---- Information supplied

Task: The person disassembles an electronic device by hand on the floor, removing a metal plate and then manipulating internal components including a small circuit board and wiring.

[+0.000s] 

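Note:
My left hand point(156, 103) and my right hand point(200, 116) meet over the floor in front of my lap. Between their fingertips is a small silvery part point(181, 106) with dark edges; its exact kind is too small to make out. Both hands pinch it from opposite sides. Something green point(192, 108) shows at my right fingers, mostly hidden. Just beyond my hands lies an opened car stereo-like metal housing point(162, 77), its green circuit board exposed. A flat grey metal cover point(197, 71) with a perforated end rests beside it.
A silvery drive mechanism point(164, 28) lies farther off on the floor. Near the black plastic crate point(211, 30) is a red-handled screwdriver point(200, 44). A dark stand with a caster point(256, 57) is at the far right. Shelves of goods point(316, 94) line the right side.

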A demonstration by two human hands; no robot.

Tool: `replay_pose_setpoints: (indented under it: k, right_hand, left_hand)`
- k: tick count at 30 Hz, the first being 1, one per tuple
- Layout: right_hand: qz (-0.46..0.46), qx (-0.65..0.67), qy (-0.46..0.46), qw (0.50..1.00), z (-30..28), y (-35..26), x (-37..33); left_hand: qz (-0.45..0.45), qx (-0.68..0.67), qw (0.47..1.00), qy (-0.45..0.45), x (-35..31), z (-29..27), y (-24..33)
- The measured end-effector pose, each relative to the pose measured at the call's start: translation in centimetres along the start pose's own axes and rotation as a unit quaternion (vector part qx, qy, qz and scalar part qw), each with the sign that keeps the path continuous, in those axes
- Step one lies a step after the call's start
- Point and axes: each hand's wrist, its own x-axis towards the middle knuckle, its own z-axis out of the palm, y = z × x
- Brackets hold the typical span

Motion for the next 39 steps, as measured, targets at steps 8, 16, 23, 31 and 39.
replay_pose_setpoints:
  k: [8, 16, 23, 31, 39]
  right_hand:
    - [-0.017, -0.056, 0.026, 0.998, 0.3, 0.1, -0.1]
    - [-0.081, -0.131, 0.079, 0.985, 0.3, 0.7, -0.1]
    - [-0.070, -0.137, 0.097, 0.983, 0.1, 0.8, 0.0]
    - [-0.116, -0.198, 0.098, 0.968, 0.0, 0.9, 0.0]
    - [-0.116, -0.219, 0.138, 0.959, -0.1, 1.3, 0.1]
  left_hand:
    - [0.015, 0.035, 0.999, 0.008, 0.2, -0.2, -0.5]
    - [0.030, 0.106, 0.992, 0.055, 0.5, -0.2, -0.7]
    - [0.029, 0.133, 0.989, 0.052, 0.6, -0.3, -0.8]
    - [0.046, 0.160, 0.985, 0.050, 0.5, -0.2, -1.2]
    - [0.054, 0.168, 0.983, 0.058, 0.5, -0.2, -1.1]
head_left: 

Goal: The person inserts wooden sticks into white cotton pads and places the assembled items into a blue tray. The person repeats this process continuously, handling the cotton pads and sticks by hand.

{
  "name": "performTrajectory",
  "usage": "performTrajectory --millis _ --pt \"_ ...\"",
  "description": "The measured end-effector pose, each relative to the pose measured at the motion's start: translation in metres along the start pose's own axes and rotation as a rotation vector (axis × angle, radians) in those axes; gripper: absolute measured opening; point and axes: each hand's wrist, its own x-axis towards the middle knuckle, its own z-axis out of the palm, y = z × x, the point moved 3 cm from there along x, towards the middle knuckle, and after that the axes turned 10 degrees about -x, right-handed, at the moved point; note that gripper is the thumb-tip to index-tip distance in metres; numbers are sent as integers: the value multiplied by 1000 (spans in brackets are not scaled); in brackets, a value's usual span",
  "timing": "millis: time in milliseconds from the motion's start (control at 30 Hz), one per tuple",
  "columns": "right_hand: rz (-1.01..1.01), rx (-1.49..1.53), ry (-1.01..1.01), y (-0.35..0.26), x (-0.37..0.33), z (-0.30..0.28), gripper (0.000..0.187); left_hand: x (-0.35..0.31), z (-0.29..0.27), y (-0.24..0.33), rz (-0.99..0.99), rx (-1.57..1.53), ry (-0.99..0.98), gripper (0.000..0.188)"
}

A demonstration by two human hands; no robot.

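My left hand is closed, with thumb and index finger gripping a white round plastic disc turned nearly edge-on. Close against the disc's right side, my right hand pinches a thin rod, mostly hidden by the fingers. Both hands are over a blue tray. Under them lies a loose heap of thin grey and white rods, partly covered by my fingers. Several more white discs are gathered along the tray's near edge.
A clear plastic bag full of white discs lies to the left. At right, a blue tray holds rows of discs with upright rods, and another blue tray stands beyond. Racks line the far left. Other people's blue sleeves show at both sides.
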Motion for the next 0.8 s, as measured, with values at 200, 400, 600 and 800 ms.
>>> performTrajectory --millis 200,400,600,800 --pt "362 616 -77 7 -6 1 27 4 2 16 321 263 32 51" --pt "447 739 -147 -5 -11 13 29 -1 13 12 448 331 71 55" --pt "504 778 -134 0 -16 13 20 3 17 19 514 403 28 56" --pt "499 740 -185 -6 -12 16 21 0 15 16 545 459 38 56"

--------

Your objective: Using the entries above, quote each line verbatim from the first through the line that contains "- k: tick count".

Answer box:
Task: The person disassembles an electronic device by hand on the floor, removing a metal plate and then manipulating internal components including a small circuit board and wiring.

[+0.000s] 

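Note:
My left hand point(156, 103) and my right hand point(200, 116) meet over the floor in front of my lap. Between their fingertips is a small silvery part point(181, 106) with dark edges; its exact kind is too small to make out. Both hands pinch it from opposite sides. Something green point(192, 108) shows at my right fingers, mostly hidden. Just beyond my hands lies an opened car stereo-like metal housing point(162, 77), its green circuit board exposed. A flat grey metal cover point(197, 71) with a perforated end rests beside it.
A silvery drive mechanism point(164, 28) lies farther off on the floor. Near the black plastic crate point(211, 30) is a red-handled screwdriver point(200, 44). A dark stand with a caster point(256, 57) is at the far right. Shelves of goods point(316, 94) line the right side.
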
A demonstration by two human hands; no robot.

Tool: `replay_pose_setpoints: (indented under it: k, right_hand, left_hand)`
- k: tick count at 30 Hz, the first being 1, one per tuple

Work on this exercise is complete.